# Skeeter pee fermenting without yeast



## angus3334 (Apr 30, 2011)

I got a batch of skeeter pee all mixed up and ready to go, all ingredients mixed in but not the yeast. Was planning to leave it for the 48 hrs, but forgot about it for 5 or 6 days. Went back to check on it and add the yeast but it was already fermenting away! Kind of surprised it could ferment with out adding any yeast! Is it going to be ruined? I sprinkled in a bag of yeast anyway and we'll see what happens. Anybody have some ideas why this might happen?


----------



## docanddeb (Apr 30, 2011)

If you followed the recipe and started with slurry from another batch.... it has yeast in it and that is what it should do.

Debbie


----------



## Wade E (Apr 30, 2011)

That the thing, I dont think her used the slurry or your right he wouldnt need the yeast if he did as that is the yeast!
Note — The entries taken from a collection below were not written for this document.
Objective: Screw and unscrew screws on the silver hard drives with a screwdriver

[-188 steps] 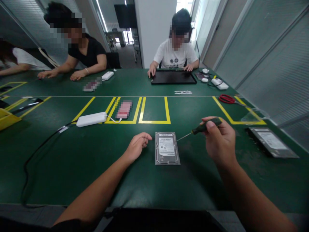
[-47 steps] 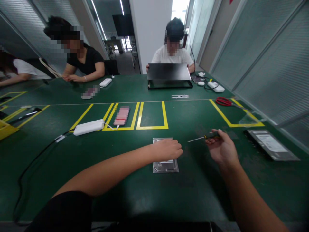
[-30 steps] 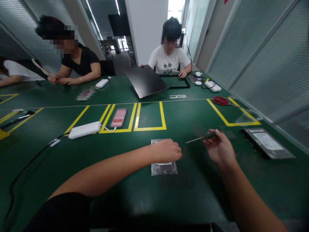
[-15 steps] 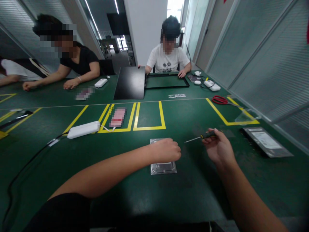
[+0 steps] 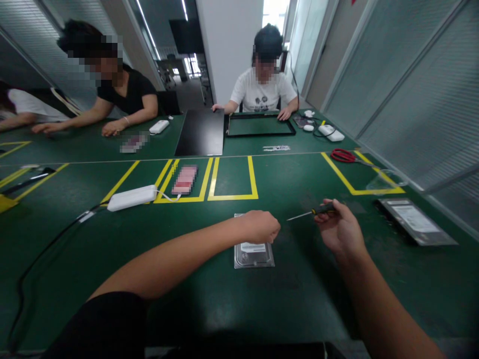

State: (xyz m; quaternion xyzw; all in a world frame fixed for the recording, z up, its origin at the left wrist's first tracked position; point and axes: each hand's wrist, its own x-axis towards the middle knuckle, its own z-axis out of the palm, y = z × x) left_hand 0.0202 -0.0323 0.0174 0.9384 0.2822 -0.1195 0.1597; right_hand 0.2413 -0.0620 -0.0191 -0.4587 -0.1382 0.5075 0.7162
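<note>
A silver hard drive [image 5: 255, 256] with a white label lies on the green table [image 5: 209, 319], partly covered by my left hand. Fingers curled, my left hand [image 5: 262, 227] is closed above the drive, and whatever it may hold is hidden. To the right, my right hand [image 5: 339, 227] grips a screwdriver [image 5: 322, 209] by its dark and yellow handle. The thin metal shaft points left, its tip a short way from my left hand and touching nothing.
At right lies a second drive-like unit [image 5: 417, 219], with red-handled scissors [image 5: 344, 156] behind it. A white power adapter [image 5: 132, 198] and a phone [image 5: 184, 180] lie at left. Across the table a person [image 5: 265, 89] holds a black panel [image 5: 201, 132] beside a frame [image 5: 261, 133].
My left hand has risen slightly, uncovering more of the hard drive's label. The screwdriver stays almost where it was in my right hand. The whole view has shifted a little.
</note>
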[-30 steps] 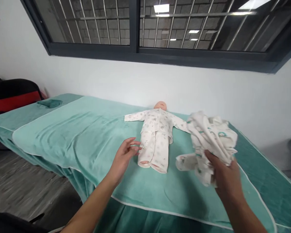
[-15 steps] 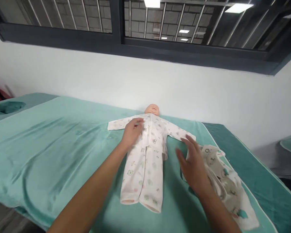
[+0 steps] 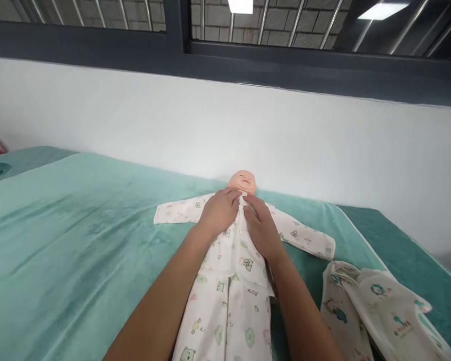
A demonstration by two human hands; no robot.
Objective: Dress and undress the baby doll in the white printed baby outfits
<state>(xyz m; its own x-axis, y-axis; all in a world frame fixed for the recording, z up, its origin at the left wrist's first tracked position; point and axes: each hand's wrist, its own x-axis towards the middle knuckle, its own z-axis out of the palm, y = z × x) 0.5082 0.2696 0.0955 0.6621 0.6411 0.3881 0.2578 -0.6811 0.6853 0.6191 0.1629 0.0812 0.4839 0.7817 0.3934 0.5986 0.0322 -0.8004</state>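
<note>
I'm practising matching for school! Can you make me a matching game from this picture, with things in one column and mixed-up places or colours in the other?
Things
1. Left hand and right hand
2. Doll's head
3. Loose clothes
4. Window frame

Places and colours
A. Dark grey, above the white wall
B. On the printed shirt, near its collar
C. On the green blanket, beyond the right forearm
D. Pinkish, with a face

Right pairs: 1-B, 2-D, 3-C, 4-A
</note>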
If not some wild yeast started and is doing the job which is pretty amazing with this stuff. Kind of a harsh environment!


----------



## Minnesotamaker (May 1, 2011)

You must have been visited by the Yeast Fairy.


----------



## angus3334 (May 1, 2011)

I didn't use a slurry at all. Guess I should of mentioned that. 
I'll wait till its done and see what its like.


----------



## fuelie (May 16, 2011)

I just started 2 batches of skeeter pee in seperate pails. I let them stand overnight and when i went to add the wine must i noticed one pail had already started to ferment. I guess i'll see what happens. Oh and I did clean and sterilize both pails before i started


----------



## angus3334 (Jul 14, 2011)

Well, just finished drinking that last batch of pee and it tasted just fine!

Fairy's must have good yest.


----------